Copy the data below verbatim, leaving no line out.

=== Section Start ===

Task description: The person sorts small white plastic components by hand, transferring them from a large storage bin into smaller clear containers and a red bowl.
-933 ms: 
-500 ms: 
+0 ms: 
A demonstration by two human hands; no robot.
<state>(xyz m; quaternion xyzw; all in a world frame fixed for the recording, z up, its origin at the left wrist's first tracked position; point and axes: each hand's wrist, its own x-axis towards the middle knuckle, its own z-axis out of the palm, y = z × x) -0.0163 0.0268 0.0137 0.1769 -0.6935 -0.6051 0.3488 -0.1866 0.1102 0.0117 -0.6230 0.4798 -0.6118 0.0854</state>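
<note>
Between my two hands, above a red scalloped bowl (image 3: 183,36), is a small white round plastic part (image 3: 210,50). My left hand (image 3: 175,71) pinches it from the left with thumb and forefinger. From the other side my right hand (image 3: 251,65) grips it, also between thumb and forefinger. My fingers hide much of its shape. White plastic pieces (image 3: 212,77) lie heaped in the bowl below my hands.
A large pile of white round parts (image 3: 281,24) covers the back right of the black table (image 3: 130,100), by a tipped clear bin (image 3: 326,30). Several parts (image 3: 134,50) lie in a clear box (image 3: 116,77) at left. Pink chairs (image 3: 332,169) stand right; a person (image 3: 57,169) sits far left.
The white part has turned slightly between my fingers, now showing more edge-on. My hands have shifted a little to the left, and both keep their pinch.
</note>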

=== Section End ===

Your solution:
Task description: The person sorts small white plastic components by hand, transferring them from a large storage bin into smaller clear containers and a red bowl.
-933 ms: 
-500 ms: 
+0 ms: 
A demonstration by two human hands; no robot.
<state>(xyz m; quaternion xyzw; all in a world frame fixed for the recording, z up, its origin at the left wrist's first tracked position; point and axes: each hand's wrist, its own x-axis towards the middle knuckle, its own z-axis out of the palm, y = z × x) -0.0163 0.0268 0.0137 0.1769 -0.6935 -0.6051 0.3488 -0.1866 0.1102 0.0117 -0.6230 0.4798 -0.6118 0.0854</state>
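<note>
Between my two hands, above a red scalloped bowl (image 3: 183,36), is a small white round plastic part (image 3: 210,50). My left hand (image 3: 175,71) pinches it from the left with thumb and forefinger. From the other side my right hand (image 3: 251,65) grips it, also between thumb and forefinger. My fingers hide much of its shape. White plastic pieces (image 3: 212,77) lie heaped in the bowl below my hands.
A large pile of white round parts (image 3: 281,24) covers the back right of the black table (image 3: 130,100), by a tipped clear bin (image 3: 326,30). Several parts (image 3: 134,50) lie in a clear box (image 3: 116,77) at left. Pink chairs (image 3: 332,169) stand right; a person (image 3: 57,169) sits far left.
The white part has turned slightly between my fingers, now showing more edge-on. My hands have shifted a little to the left, and both keep their pinch.
</note>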

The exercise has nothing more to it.